DESCRIPTION OF THE TASK: Exclude all pictures, then write out exactly the lines below from the first one through the line with "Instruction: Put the".
• • • • • • •
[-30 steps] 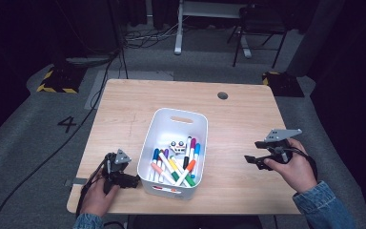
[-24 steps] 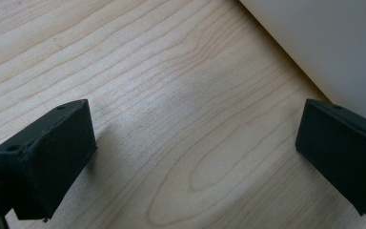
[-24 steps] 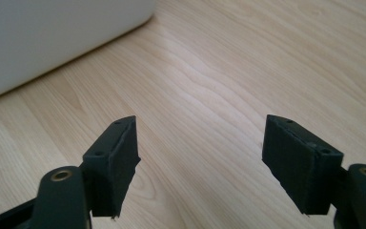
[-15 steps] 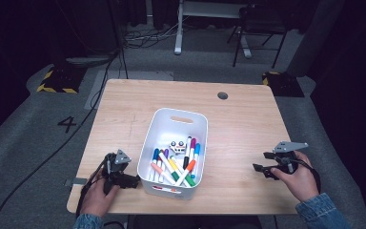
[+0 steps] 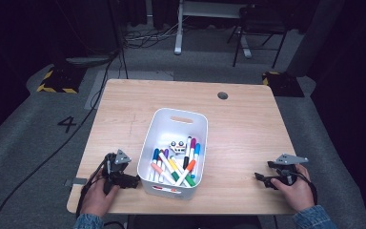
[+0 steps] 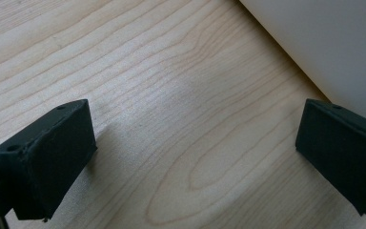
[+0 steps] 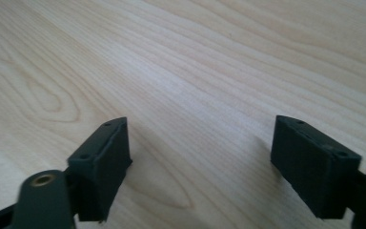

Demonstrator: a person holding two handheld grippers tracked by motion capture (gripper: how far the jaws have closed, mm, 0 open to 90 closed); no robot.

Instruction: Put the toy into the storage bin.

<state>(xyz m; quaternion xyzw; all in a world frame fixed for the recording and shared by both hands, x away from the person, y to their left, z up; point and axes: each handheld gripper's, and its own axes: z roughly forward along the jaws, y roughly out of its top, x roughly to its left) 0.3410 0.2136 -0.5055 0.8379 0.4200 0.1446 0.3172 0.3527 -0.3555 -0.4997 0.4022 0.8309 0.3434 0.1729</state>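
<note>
Both grippers sit low on the pale wooden table (image 5: 248, 119), jaws spread wide with nothing between them. The left gripper (image 5: 132, 180) is parked just beside the white plastic bin (image 5: 164, 128) full of coloured markers (image 5: 176, 164); the right gripper (image 5: 259, 178), whose jaws have just been opening, is well apart near the table's right edge. I reckon the best approach is dropping straight in from above and pinching one marker by its barrel, not a tangled bunch.

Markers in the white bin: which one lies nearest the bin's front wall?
The orange-capped marker at the lower left of the pile in the white bin. Its cap points toward the left wall, while the others lie farther back or more centred.
</note>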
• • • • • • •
TASK RESULT:
[-30 steps] 
[-24 steps] 
[-24 steps] 
[-15 steps] 
[+0 steps] 
[+0 steps] 
[+0 steps] 

Demonstrator: a person holding two handheld grippers tracked by motion capture (gripper: how far the jaws have closed, mm, 0 open to 90 closed); no robot.

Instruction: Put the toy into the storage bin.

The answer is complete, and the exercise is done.